TASK PROMPT:
Among the entries below, find the lines with "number" and copy them.
───── SUPPLIED ENTRIES ─────
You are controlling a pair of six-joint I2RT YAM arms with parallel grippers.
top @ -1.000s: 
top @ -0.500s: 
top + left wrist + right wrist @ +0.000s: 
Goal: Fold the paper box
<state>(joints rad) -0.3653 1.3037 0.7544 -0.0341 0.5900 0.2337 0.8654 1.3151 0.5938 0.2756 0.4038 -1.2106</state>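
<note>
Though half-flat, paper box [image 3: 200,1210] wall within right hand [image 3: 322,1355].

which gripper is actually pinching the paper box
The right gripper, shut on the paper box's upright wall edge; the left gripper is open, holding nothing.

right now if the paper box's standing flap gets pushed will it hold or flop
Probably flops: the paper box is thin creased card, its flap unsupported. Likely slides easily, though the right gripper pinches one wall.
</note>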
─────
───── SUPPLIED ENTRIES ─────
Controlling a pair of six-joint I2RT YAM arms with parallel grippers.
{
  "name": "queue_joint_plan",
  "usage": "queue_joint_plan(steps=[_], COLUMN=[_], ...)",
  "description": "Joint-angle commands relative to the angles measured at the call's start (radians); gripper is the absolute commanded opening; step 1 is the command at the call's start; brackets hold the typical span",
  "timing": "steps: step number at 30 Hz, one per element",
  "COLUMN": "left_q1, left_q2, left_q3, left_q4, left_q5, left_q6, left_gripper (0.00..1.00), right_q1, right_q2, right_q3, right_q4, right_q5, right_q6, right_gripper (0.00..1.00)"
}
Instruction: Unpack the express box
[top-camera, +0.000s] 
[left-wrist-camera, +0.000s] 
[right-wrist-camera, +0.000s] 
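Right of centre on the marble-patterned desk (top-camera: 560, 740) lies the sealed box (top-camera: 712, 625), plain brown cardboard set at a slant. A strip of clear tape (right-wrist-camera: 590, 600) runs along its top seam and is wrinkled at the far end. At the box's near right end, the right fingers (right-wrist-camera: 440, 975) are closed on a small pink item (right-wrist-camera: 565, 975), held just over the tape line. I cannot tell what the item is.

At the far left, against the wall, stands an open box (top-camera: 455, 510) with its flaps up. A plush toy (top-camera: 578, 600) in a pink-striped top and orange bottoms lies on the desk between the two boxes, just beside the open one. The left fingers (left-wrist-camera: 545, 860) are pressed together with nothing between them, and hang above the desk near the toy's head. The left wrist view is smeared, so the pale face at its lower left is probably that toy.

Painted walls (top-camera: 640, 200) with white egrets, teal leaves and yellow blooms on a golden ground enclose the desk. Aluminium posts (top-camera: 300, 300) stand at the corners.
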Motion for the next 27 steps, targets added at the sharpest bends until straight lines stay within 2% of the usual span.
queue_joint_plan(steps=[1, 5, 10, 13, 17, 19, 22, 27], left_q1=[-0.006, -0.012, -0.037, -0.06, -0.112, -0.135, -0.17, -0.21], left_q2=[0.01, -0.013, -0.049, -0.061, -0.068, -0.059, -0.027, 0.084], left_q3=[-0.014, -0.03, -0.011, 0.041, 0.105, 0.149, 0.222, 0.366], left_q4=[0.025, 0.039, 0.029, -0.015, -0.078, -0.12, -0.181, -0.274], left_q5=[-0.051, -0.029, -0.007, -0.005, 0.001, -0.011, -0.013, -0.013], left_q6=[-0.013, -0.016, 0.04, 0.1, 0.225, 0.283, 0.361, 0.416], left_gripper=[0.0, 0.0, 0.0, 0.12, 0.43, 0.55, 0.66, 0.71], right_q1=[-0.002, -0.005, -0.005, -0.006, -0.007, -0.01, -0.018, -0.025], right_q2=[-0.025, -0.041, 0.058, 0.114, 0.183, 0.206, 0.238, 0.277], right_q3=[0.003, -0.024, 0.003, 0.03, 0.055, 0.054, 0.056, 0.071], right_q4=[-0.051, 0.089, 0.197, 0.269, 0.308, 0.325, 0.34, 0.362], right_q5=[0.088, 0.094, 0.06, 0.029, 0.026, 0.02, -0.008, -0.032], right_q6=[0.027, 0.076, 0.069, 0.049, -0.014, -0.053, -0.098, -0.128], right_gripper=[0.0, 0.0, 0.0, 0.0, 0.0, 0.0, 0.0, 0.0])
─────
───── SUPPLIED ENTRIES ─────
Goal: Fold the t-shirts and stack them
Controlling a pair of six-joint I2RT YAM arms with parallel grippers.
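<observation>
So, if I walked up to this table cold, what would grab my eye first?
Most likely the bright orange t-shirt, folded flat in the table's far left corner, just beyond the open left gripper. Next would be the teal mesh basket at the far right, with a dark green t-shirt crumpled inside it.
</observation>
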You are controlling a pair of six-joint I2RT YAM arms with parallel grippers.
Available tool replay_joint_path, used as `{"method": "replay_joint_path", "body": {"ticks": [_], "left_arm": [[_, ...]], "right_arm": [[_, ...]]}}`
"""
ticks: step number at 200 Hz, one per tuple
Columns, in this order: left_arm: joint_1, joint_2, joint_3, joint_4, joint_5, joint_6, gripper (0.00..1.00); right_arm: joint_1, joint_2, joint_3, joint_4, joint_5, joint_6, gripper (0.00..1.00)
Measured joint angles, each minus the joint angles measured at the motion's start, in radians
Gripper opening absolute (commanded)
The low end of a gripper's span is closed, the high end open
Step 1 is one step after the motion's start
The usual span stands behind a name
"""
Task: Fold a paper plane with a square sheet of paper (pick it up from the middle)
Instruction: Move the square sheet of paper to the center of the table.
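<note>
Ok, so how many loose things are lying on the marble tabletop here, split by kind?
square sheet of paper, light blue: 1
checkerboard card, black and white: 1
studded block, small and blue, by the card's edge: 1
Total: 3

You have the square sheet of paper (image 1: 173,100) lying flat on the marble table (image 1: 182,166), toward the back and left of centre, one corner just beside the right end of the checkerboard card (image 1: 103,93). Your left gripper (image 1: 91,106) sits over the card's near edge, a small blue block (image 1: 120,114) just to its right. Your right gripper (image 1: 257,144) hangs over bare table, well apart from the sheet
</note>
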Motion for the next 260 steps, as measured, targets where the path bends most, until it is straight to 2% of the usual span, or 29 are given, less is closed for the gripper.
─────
EXPECTED ANSWER:
  "timing": "steps: step number at 30 Hz, one per element",
ticks: step number at 200 Hz, one per tuple

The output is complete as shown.